Enero 07, 2015

Éxito verdadero

Las instrucciones de Dios a Josué: “Sólo te pido que tengas mucho valor y firmeza para obedecer toda la ley que mi siervo Moisés te mandó. No te apartes de ella para nada; sólo así tendrás éxito dondequiera que vayas. Recita siempre el libro de la ley y medita en él de día y de noche; cumple con cuidado todo lo que en él está escrito. Así prosperarás y tendrás éxito.”1

“Hace cien años, Ralph Waldo Emerson observó tres calidades que él estimó eran las marcas del éxito verdadero: la capacidad de discernir y de apreciar la belleza, la capacidad de ver lo mejor en los demás, y una convicción de dejar un mundo mejor al partir.”2

Emerson no dijo que el éxito consiste en convertirse en un político poderoso, en un hombre rico o mujer de negocios, en una popular estrella de cine, un deportista, un gran orador-o incluso un pastor o el líder de una gran iglesia. Tampoco dijo que tenía algo que ver con la belleza física o posesiones materiales. Esto no quiere decir que hay algo mal, en ellos o con ellos mismos, o con lo antes dicho, pero si ésta es nuestra definición o medida de éxito, está muy separada del éxito a los ojos de Dios.

Para Dios la medida del éxito es, primeramente, en estudiar y meditar en su palabra, la Biblia, así sabemos lo que enseña, y segundo, en obedecer todas las leyes de Dios y vivir en armonía con su voluntad. Como Dios lo prometió a Josué y a la gente del antiguo Israel, si hicieran esto llegarían a prosperar y a tener éxito. Tenga presente, también, que el ser una persona próspera tiene poco o nada que ver con riquezas materiales, pero tiene que ver con el conocer y obedecer la palabra de Dios y el vivir en armonía con su voluntad.
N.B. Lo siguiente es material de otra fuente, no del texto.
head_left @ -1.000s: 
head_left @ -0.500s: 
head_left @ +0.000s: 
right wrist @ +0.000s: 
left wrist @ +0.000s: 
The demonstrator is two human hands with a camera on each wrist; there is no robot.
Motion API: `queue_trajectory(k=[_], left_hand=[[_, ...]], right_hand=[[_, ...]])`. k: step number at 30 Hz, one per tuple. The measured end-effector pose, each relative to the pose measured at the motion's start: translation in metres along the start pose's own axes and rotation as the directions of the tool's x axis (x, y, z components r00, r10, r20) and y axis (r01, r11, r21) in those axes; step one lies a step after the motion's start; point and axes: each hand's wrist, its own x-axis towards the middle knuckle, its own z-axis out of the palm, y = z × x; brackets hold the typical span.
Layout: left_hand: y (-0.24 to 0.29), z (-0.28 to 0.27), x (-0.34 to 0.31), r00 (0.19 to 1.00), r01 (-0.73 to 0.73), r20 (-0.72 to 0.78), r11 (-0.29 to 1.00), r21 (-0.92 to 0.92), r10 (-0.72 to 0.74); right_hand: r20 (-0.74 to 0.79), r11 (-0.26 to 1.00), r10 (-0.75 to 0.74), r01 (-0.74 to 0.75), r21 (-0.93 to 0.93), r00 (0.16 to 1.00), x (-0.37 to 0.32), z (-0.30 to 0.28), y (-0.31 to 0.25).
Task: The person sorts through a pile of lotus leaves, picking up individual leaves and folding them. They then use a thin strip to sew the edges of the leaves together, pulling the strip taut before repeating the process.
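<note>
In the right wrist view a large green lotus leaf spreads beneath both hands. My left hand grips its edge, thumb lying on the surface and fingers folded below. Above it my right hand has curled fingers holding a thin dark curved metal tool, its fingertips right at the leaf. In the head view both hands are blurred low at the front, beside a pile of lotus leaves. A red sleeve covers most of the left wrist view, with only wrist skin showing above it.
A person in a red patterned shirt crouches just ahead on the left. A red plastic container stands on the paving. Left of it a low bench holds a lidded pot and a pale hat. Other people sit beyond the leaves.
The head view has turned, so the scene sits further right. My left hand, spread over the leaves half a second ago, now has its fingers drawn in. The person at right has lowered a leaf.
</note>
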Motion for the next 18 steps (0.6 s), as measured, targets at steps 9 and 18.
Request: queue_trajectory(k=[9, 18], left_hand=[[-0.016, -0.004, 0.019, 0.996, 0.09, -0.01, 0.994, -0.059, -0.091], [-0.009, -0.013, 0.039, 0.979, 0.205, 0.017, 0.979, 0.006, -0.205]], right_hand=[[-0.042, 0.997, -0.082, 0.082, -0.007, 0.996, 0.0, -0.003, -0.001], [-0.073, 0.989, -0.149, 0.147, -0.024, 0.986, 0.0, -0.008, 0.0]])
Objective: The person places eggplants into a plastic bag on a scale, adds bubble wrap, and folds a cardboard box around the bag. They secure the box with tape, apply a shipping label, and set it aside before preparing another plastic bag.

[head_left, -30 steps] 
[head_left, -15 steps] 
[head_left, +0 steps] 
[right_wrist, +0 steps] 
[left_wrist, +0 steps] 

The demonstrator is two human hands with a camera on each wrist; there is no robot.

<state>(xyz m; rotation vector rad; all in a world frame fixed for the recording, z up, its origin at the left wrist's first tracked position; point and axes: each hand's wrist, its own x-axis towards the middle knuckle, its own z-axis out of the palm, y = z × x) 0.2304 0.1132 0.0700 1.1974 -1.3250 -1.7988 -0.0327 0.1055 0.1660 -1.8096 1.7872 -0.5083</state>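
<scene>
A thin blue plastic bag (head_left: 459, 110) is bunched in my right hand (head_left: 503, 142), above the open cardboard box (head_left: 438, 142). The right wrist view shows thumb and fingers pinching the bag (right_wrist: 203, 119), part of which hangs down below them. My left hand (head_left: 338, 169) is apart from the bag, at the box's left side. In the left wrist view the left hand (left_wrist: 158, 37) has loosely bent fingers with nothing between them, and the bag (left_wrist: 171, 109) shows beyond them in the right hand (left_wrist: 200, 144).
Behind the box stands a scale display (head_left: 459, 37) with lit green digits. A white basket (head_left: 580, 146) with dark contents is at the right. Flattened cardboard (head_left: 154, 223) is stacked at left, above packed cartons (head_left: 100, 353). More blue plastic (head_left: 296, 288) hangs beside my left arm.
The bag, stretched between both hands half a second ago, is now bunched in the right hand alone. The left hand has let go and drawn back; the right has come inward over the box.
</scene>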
También, el tener las cualidades que Emerson describió anteriormente nos ayudaran a prosperar.

Y como alguien dijo, “juzgue su éxito no sólo por lo que usted ha hecho, pero por lo que otros han hecho debido a usted.”

Se sugiere al siguiente oración: “Querido Dios, abre por favor los ojos de mi comprensión de modo que entienda completamente el significado y el impacto de todas tus leyes y principios para vivir en forma prospera y con éxito y con el sentido común para obedecer y vivir en armonía con los demás. Gracias por escuchar y responder a mi oración. Te agradezco. En el nombre de Jesús, Amén.” 

1. Josué  1:7-8 (NVI).
2. R. Robert Cueni, Sermón en la Lectura del Evangelio, Series I, Cycle C, CSS Publishing Company.